● **DESCRIPTION OF THE TASK**: Word for word, return the lines from the start of the entries below through the line that has "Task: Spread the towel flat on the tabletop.".

************

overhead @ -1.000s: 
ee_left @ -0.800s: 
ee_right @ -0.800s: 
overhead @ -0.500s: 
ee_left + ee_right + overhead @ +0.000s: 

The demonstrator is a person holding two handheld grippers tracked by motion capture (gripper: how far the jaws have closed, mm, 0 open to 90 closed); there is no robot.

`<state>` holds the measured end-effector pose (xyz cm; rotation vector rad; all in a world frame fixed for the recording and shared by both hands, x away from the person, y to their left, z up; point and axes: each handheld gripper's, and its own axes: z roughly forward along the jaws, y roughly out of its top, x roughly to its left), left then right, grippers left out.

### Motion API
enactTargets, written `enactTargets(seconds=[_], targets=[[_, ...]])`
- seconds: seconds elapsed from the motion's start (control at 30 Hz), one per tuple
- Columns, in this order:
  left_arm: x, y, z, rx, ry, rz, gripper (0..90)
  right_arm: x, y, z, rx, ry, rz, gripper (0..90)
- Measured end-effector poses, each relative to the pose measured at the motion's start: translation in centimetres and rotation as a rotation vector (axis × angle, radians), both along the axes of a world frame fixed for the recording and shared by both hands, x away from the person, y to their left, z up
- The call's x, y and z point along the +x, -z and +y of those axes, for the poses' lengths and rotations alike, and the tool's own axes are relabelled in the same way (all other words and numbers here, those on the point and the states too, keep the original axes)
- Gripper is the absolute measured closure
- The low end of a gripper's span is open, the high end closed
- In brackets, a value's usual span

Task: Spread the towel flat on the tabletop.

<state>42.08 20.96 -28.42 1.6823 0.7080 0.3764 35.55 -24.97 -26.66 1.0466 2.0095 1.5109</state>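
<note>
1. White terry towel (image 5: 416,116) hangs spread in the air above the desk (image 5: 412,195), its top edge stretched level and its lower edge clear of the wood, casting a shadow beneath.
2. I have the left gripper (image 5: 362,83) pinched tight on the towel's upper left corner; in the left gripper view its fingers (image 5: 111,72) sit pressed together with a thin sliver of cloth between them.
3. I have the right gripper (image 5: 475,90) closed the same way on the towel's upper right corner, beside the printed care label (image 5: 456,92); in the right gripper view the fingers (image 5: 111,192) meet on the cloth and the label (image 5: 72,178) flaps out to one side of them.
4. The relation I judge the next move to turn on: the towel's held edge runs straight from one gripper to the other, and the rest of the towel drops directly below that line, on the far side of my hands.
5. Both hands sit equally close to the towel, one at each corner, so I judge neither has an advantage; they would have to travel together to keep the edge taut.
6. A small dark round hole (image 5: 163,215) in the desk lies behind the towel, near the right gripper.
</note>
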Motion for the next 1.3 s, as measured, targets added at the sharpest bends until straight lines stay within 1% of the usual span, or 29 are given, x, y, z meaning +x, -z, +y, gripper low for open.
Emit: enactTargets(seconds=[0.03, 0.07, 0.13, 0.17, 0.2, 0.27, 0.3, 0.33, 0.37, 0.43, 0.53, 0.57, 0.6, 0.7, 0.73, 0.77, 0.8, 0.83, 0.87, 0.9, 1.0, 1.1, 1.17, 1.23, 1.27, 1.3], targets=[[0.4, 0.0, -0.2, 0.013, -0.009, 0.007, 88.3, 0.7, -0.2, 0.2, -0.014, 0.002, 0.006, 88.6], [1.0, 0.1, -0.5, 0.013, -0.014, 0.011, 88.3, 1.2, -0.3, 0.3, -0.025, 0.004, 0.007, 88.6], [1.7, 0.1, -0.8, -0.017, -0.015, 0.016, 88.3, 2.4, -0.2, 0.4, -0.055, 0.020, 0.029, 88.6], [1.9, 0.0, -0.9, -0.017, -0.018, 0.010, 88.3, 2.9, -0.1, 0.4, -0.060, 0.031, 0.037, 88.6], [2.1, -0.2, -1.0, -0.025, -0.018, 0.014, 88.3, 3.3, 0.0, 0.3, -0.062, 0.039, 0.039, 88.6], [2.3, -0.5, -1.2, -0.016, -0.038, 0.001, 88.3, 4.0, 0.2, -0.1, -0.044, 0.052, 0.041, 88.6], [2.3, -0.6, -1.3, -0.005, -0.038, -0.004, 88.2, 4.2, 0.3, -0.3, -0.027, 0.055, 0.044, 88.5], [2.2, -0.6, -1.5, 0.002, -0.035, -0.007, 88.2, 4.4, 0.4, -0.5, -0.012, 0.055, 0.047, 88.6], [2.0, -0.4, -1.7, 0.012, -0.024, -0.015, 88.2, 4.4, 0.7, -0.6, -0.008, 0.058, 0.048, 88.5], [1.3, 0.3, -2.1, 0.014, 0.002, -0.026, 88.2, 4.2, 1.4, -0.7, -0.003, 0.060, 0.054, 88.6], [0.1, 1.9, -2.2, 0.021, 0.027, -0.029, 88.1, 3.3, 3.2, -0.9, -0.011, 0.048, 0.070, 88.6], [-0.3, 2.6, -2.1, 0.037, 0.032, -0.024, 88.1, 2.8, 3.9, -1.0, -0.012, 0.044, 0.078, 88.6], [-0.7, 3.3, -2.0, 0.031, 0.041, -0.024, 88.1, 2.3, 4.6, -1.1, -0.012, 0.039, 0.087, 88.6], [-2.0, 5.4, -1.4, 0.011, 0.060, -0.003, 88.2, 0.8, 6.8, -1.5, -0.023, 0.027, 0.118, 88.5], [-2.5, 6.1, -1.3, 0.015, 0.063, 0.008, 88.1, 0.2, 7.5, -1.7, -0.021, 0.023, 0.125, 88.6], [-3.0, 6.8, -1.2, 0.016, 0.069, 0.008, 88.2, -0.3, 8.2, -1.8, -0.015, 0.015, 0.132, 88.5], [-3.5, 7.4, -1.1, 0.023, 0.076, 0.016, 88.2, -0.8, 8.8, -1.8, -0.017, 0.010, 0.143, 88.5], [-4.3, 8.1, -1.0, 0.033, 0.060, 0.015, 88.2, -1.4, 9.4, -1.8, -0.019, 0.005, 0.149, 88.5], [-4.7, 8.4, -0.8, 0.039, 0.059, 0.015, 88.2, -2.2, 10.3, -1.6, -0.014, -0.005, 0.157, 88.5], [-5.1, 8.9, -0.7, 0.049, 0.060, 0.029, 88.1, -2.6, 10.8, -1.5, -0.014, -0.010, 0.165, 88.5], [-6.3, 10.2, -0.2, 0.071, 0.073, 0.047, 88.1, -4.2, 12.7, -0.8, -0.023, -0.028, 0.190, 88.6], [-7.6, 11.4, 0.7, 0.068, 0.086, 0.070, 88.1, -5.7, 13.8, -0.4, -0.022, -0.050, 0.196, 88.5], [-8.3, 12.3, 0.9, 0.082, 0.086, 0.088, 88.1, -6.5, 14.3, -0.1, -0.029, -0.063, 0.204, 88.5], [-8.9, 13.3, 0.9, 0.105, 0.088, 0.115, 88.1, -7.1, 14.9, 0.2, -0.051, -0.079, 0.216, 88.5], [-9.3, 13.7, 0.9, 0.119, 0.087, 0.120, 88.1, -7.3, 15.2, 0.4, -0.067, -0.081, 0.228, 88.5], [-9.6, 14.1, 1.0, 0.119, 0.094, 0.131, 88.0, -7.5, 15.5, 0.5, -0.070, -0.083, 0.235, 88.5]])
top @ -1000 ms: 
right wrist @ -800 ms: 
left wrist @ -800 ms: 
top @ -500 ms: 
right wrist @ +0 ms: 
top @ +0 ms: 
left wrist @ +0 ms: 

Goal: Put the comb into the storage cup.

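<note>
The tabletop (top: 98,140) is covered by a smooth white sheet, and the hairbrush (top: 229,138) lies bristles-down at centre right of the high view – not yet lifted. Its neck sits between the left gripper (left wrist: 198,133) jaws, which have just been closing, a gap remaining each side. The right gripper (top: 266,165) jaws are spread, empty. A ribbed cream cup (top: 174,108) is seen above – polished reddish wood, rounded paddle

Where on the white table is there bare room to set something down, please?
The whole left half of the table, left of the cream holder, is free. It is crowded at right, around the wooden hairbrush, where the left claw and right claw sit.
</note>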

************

● **ANSWER TO THE EXERCISE**:
overhead @ -1.000s: 
ee_left @ -0.800s: 
ee_right @ -0.800s: 
overhead @ -0.500s: 
ee_left + ee_right + overhead @ +0.000s: 

The demonstrator is a person holding two handheld grippers tracked by motion capture (gripper: how far the jaws have closed, mm, 0 open to 90 closed); there is no robot.

`<state>` holds the measured end-effector pose (xyz cm; rotation vector rad; all in a world frame fixed for the recording and shared by both hands, x away from the person, y to their left, z up; point and axes: each handheld gripper's, and its own axes: z roughly forward along the jaws, y roughly out of its top, x roughly to its left), left then right, grippers left out.

### Motion API
enactTargets, written `enactTargets(seconds=[_], targets=[[_, ...]])`
- seconds: seconds elapsed from the motion's start (control at 30 Hz), one per tuple
- Columns, in this order:
  left_arm: x, y, z, rx, ry, rz, gripper (0..90)
  right_arm: x, y, z, rx, ry, rz, gripper (0..90)
- Measured end-effector poses, each relative to the pose measured at the motion's start: translation in centimetres and rotation as a rotation vector (axis × angle, radians), both along the axes of a world frame fixed for the recording and shared by both hands, x away from the person, y to their left, z up
- The call's x, y and z point along the +x, -z and +y of those axes, for the poses' lengths and rotations alike, and the tool's own axes are relabelled in the same way (all other words and numbers here, those on the point and the states too, keep the original axes)
- Gripper is the absolute measured closure
- The low end of a gripper's span is open, the high end closed
- In brackets, a value's usual span

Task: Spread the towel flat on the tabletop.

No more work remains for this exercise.